DIRECTIONS FOR THIS TASK>
Copy each line from the data that has the word "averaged" in it.

Entries taken from a collection>

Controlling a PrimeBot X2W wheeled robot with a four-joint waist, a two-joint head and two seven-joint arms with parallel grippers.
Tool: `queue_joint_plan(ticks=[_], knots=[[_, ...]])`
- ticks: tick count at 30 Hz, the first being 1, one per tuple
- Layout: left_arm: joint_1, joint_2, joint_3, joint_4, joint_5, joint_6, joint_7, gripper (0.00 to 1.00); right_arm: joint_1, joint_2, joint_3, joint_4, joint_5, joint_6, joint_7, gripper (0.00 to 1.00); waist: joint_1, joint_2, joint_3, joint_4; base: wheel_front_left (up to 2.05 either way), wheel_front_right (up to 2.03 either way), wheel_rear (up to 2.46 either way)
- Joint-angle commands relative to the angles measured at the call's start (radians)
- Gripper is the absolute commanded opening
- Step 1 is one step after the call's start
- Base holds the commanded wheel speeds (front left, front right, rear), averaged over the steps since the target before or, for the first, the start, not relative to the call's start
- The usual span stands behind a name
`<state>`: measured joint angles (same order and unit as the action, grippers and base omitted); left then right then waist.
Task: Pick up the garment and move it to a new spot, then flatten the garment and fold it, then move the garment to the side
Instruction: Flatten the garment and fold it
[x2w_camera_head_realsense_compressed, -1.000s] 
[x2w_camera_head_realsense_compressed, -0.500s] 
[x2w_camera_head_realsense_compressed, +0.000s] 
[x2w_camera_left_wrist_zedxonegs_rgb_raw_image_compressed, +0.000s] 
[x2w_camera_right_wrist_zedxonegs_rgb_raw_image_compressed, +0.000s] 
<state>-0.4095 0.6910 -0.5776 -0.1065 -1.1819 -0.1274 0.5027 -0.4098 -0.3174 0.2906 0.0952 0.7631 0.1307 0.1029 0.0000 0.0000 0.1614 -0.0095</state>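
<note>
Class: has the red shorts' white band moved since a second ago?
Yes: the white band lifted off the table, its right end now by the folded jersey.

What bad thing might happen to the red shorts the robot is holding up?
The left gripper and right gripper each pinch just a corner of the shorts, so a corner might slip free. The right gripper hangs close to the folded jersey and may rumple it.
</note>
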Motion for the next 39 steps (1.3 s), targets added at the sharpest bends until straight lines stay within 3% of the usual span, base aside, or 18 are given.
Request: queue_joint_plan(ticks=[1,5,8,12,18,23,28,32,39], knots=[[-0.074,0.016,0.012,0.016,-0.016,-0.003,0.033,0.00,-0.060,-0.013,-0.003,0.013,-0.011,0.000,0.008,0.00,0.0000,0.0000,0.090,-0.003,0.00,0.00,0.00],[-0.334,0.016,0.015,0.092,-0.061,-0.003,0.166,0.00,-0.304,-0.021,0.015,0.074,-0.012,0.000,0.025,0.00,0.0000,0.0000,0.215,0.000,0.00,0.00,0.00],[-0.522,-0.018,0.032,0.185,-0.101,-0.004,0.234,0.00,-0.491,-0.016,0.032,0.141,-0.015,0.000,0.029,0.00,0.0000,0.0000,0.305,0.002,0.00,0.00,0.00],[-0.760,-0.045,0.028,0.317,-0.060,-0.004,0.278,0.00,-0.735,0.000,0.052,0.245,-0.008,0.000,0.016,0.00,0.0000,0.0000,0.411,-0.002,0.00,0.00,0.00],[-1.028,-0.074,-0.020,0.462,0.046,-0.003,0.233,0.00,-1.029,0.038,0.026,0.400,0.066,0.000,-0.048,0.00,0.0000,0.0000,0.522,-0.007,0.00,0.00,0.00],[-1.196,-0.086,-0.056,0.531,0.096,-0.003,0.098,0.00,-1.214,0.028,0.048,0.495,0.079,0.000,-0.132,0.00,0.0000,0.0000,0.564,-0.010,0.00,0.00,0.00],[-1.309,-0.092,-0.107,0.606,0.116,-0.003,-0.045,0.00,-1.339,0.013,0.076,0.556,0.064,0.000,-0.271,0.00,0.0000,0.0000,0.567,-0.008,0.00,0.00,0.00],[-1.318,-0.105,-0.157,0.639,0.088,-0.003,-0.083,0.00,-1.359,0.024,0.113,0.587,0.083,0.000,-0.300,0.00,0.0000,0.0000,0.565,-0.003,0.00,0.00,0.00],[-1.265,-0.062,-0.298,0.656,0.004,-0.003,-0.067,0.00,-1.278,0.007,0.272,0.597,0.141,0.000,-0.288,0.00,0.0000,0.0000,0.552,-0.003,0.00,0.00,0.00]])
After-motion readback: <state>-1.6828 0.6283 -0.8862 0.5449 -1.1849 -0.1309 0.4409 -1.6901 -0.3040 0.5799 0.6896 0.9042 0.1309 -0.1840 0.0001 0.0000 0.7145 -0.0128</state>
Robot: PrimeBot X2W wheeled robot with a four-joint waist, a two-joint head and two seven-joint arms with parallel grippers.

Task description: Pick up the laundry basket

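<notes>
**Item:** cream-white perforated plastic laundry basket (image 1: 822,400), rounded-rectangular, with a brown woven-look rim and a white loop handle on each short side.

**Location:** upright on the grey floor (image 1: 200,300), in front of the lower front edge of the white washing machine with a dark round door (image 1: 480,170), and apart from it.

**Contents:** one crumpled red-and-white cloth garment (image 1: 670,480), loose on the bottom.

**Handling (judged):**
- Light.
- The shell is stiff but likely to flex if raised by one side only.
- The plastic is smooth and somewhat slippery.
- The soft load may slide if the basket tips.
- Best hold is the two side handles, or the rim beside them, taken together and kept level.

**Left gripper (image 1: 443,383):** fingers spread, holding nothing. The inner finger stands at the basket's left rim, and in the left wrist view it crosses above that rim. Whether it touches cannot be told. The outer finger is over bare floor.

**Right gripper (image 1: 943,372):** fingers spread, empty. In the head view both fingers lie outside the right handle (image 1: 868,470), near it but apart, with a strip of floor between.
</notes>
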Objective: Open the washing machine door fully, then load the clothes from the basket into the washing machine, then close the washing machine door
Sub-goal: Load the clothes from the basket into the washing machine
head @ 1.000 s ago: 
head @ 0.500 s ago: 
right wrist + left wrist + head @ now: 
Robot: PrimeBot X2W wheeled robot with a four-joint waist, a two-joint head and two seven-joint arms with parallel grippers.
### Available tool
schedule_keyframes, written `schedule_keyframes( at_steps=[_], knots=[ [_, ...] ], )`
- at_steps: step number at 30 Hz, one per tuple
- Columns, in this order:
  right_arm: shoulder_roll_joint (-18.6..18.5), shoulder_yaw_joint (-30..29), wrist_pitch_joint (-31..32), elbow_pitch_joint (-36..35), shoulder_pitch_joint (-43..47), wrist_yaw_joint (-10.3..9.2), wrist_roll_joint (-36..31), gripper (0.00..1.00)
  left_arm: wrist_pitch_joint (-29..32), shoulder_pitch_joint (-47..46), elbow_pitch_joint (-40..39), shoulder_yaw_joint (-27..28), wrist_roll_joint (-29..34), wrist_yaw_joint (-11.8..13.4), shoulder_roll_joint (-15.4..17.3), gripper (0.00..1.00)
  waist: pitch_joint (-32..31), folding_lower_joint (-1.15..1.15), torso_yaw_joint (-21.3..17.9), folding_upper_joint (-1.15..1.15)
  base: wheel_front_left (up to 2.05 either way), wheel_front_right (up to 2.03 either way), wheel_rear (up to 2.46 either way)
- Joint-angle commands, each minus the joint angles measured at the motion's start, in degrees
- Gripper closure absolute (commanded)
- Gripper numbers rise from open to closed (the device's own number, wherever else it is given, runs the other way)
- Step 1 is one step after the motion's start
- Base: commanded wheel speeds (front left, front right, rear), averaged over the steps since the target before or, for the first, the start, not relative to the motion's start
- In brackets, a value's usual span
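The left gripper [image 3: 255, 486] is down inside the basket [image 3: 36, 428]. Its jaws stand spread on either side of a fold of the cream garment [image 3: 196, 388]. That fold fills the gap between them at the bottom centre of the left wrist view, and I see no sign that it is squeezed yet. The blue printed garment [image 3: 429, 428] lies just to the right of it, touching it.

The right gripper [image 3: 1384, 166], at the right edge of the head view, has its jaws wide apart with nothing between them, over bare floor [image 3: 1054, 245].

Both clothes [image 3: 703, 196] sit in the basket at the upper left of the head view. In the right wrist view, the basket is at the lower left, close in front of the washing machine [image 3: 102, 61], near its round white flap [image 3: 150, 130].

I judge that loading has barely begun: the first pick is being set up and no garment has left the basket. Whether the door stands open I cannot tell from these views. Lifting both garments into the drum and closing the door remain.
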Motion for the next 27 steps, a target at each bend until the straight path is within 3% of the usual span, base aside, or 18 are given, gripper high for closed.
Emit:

ANSWER TO THE PROBLEM>
- Base holds the commanded wheel speeds (front left, front right, rear), averaged over the steps since the target before or, for the first, the start, not relative to the call's start
- Base: commanded wheel speeds (front left, front right, rear), averaged over the steps since the target before or, for the first, the start, not relative to the motion's start

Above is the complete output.